* Task to carry out
Whenever a line below holds the word "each", count it; then give the total and nothing else.

* Data provided

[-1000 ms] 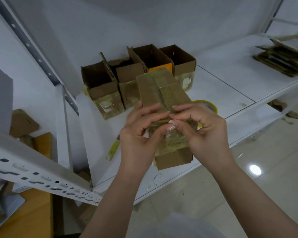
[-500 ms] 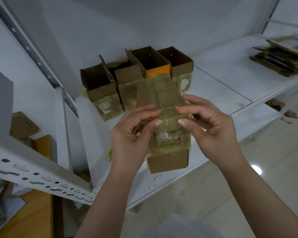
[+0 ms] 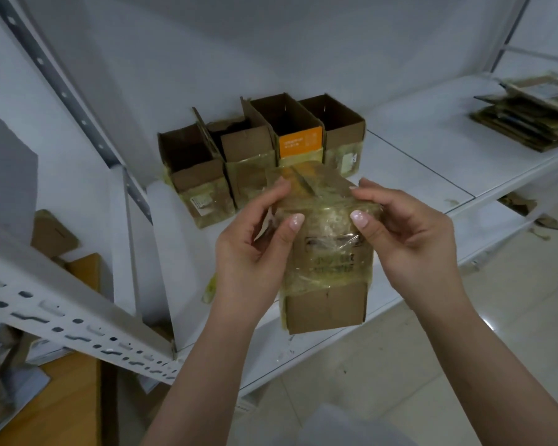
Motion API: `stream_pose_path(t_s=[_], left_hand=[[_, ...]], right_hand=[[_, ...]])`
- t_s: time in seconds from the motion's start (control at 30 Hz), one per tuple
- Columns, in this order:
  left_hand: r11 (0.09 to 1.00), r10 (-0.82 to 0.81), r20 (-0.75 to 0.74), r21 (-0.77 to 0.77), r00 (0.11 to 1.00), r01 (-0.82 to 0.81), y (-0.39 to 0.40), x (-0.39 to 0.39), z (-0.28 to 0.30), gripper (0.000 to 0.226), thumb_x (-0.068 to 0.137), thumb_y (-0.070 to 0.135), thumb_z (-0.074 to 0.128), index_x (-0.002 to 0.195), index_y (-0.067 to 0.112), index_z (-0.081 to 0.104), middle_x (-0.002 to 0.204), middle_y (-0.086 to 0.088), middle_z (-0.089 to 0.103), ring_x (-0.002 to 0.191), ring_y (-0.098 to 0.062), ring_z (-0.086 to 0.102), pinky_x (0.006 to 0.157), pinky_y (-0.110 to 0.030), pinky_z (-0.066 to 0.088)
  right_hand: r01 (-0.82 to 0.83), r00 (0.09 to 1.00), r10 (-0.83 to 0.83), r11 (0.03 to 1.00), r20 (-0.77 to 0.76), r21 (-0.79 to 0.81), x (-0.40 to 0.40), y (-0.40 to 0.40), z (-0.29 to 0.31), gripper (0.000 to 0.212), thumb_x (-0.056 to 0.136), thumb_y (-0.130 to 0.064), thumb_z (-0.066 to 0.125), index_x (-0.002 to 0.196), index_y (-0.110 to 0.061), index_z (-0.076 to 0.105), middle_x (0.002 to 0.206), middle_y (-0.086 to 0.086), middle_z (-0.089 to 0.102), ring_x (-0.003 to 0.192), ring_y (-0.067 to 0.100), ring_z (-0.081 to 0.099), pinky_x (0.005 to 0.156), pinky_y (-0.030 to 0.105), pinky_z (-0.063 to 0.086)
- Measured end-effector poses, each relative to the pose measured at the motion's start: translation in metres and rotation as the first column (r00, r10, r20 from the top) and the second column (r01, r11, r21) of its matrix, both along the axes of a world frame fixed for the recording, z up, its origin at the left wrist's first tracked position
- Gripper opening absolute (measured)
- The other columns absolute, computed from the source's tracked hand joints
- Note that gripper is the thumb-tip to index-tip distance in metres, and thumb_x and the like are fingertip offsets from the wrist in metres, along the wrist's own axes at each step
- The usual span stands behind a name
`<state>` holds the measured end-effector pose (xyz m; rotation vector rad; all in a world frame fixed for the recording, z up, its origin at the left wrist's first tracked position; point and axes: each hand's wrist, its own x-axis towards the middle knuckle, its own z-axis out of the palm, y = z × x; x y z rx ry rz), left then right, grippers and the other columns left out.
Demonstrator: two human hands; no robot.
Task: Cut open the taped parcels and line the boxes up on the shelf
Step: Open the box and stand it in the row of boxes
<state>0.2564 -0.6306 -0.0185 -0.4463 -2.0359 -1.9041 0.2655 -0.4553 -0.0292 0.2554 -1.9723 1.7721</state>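
A brown cardboard parcel [image 3: 327, 304], wrapped in yellowish clear tape, is held upright above the front edge of the white shelf [image 3: 409, 165]. My left hand [image 3: 255, 249] grips its left side, thumb pressed on the taped face. My right hand [image 3: 409, 233] grips its right side, thumb on the same face. Behind the parcel, several opened boxes [image 3: 194, 175] stand in a row against the back wall; one shows an orange panel [image 3: 300, 143].
A stack of flattened cardboard [image 3: 529, 117] lies at the shelf's far right. A perforated white shelf beam [image 3: 71, 320] crosses the lower left, with cardboard scraps [image 3: 54, 233] and a wooden surface [image 3: 62, 397] beyond it. Tiled floor [image 3: 464, 365] lies below on the right.
The parcel has tipped from lying slanted to more upright in my hands. My thumbs have spread apart across its taped face. The tape roll seen earlier behind my right hand is hidden now.
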Motion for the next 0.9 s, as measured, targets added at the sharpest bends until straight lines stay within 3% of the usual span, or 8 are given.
stream_pose_path(t_s=[0.07,0.17,0.27,0.4,0.6,0.7,0.83,0.9], left_hand=[[0.997,-0.055,-0.02,0.053,0.998,0.056,-0.003,0.0,0.003,0.045,0.093,0.029,0.054,0.132,0.007,0.057,0.124,0.006,0.066,0.118,-0.005,0.06,0.092,-0.019,0.05],[0.987,-0.092,-0.012,0.131,0.996,0.092,-0.004,-0.001,0.004,0.046,0.1,0.034,0.038,0.137,0.011,0.051,0.124,0.012,0.067,0.12,-0.006,0.059,0.095,-0.021,0.049],[0.998,-0.011,0.009,-0.064,1.0,0.011,-0.001,-0.001,0.001,0.043,0.103,0.043,0.03,0.139,0.029,0.049,0.14,0.003,0.057,0.134,-0.01,0.047,0.111,-0.039,0.039],[0.987,-0.032,0.026,-0.158,0.999,0.035,0.003,-0.002,-0.002,0.046,0.102,0.04,0.026,0.139,0.026,0.048,0.141,-0.004,0.052,0.137,-0.017,0.043,0.112,-0.045,0.036],[0.967,-0.032,-0.017,-0.252,0.999,0.026,0.009,-0.001,-0.003,0.031,0.102,0.028,0.029,0.123,0.019,0.049,0.125,0.015,0.046,0.122,0.008,0.043,0.097,-0.013,0.035],[0.967,-0.033,-0.031,-0.255,0.999,0.024,0.009,-0.001,-0.004,0.031,0.102,0.027,0.028,0.124,0.018,0.048,0.125,0.018,0.046,0.118,0.012,0.043,0.093,-0.007,0.033],[0.963,-0.073,0.016,-0.26,0.997,0.075,0.009,0.0,-0.002,0.031,0.101,0.035,0.032,0.126,0.023,0.045,0.131,0.014,0.045,0.125,-0.001,0.046,0.099,-0.027,0.044],[0.955,-0.019,0.002,-0.297,1.0,0.019,0.01,0.0,-0.002,0.028,0.1,0.034,0.034,0.123,0.024,0.046,0.127,0.014,0.048,0.118,-0.008,0.052,0.095,-0.036,0.049]], right_hand=[[0.013,1.0,-0.013,0.997,0.004,-0.08,0.001,0.004,0.003,0.022,0.086,-0.008,0.067,0.104,-0.021,0.069,0.104,-0.008,0.074,0.096,0.004,0.068,0.084,0.025,0.056],[-0.006,1.0,0.008,0.987,0.014,-0.159,0.0,0.009,0.007,0.018,0.086,-0.01,0.069,0.101,-0.02,0.071,0.095,-0.008,0.075,0.088,0.008,0.07,0.075,0.022,0.055],[-0.024,0.999,0.028,0.986,0.022,-0.165,0.001,0.006,0.006,0.018,0.085,-0.01,0.067,0.1,-0.02,0.072,0.092,-0.007,0.075,0.086,0.01,0.07,0.073,0.022,0.055],[-0.016,0.999,0.02,0.989,0.028,-0.145,0.002,0.005,0.007,0.019,0.085,-0.01,0.067,0.098,-0.023,0.072,0.093,-0.009,0.076,0.086,0.009,0.07,0.073,0.021,0.055],[-0.007,1.0,0.009,0.996,0.015,-0.094,0.005,0.005,0.012,0.022,0.086,-0.003,0.069,0.096,-0.022,0.071,0.09,-0.012,0.075,0.082,0.006,0.07,0.072,0.017,0.054],[-0.003,1.0,0.006,0.995,0.026,-0.095,0.004,0.005,0.013,0.023,0.086,0.0,0.068,0.096,-0.021,0.071,0.089,-0.013,0.075,0.081,0.005,0.07,0.07,0.016,0.053],[0.004,0.999,-0.001,0.996,0.043,-0.092,0.004,0.005,0.014,0.022,0.085,-0.003,0.071,0.095,-0.023,0.072,0.09,-0.01,0.075,0.08,0.009,0.07,0.072,0.018,0.054],[0.015,0.999,-0.011,0.996,0.051,-0.092,0.004,0.002,0.013,0.02,0.082,-0.009,0.073,0.095,-0.025,0.072,0.092,-0.009,0.075,0.079,0.011,0.07,0.073,0.02,0.054]])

* Response to this task
3